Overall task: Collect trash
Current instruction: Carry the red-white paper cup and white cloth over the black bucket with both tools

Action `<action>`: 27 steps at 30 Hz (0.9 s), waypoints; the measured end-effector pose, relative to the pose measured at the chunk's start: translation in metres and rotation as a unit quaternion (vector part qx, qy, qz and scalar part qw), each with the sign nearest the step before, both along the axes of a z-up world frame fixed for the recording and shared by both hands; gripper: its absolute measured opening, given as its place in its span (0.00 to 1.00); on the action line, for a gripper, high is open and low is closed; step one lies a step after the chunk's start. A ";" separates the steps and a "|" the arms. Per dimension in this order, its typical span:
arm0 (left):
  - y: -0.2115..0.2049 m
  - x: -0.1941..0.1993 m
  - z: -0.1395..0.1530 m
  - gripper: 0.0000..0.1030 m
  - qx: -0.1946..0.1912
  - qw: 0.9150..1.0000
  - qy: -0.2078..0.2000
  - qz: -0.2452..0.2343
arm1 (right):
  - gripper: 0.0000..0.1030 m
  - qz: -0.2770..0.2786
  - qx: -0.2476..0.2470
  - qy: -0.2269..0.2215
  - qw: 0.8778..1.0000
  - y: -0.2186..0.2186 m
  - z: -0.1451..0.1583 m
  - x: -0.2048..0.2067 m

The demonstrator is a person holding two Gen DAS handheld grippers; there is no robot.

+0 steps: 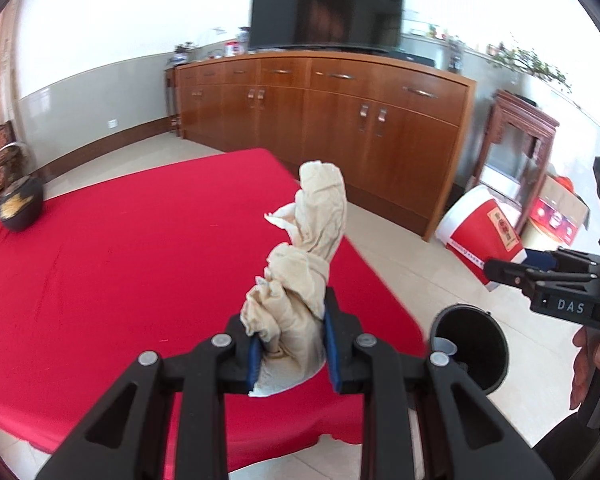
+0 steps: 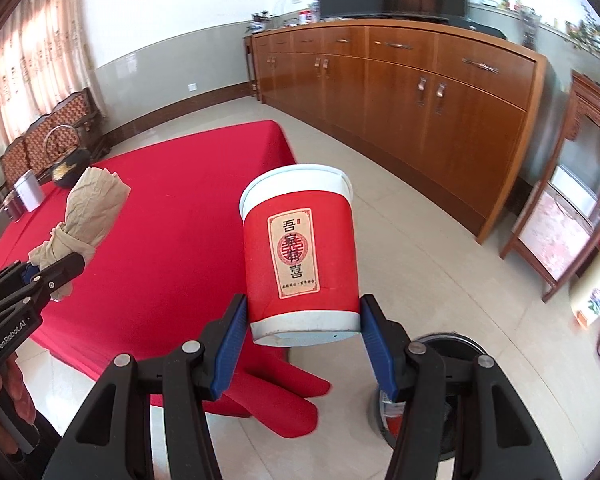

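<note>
Soft, light crumpled paper (image 1: 300,280) is pinched low by the left gripper (image 1: 292,356), and the crushable paper cup (image 2: 300,256) is squeezed near its bottom by the right gripper (image 2: 300,344).

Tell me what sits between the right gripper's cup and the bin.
Nothing. In the right wrist view the cup hangs in the right gripper, with only bare floor tiles before the bin below.

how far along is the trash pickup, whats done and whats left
Done: both pieces are picked up, and the red tablecloth shows no other loose trash. The bin on the floor already holds a small cup.

In hand: the left gripper clamps a crumpled tissue; the right gripper holds a red paper cup, jaws at its sides.

Left: dropping both into the bin.
</note>
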State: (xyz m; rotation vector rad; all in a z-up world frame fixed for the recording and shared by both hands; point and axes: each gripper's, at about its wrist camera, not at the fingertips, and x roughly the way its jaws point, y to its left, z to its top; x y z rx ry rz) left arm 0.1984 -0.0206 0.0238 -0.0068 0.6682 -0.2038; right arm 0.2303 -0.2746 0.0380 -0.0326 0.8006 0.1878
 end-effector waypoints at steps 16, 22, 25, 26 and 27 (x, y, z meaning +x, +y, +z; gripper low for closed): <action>-0.162 0.007 -0.035 0.26 0.012 0.986 0.051 -0.161 | 0.56 -0.098 -0.022 0.043 0.994 -0.160 -0.044 -0.037; -0.212 0.008 -0.067 0.27 0.017 0.972 0.099 -0.211 | 0.56 -0.103 -0.033 0.081 0.991 -0.206 -0.081 -0.043; -0.230 0.009 -0.084 0.27 0.023 0.965 0.121 -0.233 | 0.56 -0.096 -0.033 0.097 0.990 -0.219 -0.098 -0.044; -0.234 0.010 -0.087 0.27 0.024 0.963 0.126 -0.236 | 0.56 -0.092 -0.033 0.102 0.990 -0.221 -0.104 -0.044; -0.240 0.012 -0.094 0.27 0.026 0.960 0.135 -0.242 | 0.56 -0.087 -0.034 0.109 0.990 -0.225 -0.111 -0.043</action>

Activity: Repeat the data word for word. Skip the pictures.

Written response:
Overall task: Collect trash
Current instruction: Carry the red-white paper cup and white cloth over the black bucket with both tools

Action `<action>`: 27 steps at 30 Hz (0.9 s), waypoints; the measured end-effector pose, relative to the pose measured at the chunk's start: translation in metres and rotation as a unit quaternion (vector part qx, qy, qz and scalar part qw), each with the sign nearest the step before, both along the axes of a z-up world frame fixed for the recording and shared by both hands; gripper: its absolute measured opening, given as its place in its span (0.00 to 1.00); on the action line, for a gripper, high is open and low is closed; step one lies a step after the chunk's start. A ";" separates the steps and a "|" the arms. Per dimension in this order, its typical span:
arm0 (left):
  - y: -0.2115..0.2049 m
  - x: -0.1941..0.1993 m
  - z: -0.1395..0.1530 m
  - gripper: 0.0000..0.1030 m
  - qx: -0.1946..0.1912
  - qw: 0.9150..1.0000
  - qy: -0.2078..0.2000
  - qz: -0.2452..0.2343
arm1 (right):
  - gripper: 0.0000..0.1030 m
  - qz: -0.2770..0.2786
  - qx: -0.2476..0.2470
  - qy: -0.2269..0.2215
  - qw: 0.8778..1.0000
  - y: -0.2186..0.2186 m
  - z: -0.1451..0.1583 m
  - x: -0.2048..0.2067 m

The demonstrator is a person holding two Gen DAS handheld grippers; there is no robot.

+0 steps: 
+0 steps: 

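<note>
Soft, light crumpled paper (image 1: 300,280) is pinched low by the left gripper (image 1: 292,356), and the crushable paper cup (image 2: 300,256) is squeezed near its bottom by the right gripper (image 2: 300,344).

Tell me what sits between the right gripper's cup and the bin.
Nothing. In the right wrist view the cup hangs in the right gripper, with only bare floor tiles before the bin below.

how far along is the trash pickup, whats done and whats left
Done: both pieces are picked up, and the red tablecloth shows no other loose trash. The bin on the floor already holds a small cup.

In hand: the left gripper clamps a crumpled tissue; the right gripper holds a red paper cup, jaws at its sides.

Left: dropping both into the bin.
</note>
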State: (xyz m; rotation vector rad; all in a z-up world frame fixed for the recording and shared by both hands; point and axes: each gripper's, at about its wrist camera, not at the fingertips, and x roughly the way its jaws point, y to its left, z to its top; x y z rx ry rz) left arm 0.1984 -0.0206 0.0238 -0.0068 0.6682 -0.2038; right arm 0.2303 -0.2746 0.0380 -0.0326 0.8006 0.1878
 end-effector waypoints at steps 16, 22, 25, 26 and 27 (x, y, z meaning +x, +y, +z; gripper low for closed): <action>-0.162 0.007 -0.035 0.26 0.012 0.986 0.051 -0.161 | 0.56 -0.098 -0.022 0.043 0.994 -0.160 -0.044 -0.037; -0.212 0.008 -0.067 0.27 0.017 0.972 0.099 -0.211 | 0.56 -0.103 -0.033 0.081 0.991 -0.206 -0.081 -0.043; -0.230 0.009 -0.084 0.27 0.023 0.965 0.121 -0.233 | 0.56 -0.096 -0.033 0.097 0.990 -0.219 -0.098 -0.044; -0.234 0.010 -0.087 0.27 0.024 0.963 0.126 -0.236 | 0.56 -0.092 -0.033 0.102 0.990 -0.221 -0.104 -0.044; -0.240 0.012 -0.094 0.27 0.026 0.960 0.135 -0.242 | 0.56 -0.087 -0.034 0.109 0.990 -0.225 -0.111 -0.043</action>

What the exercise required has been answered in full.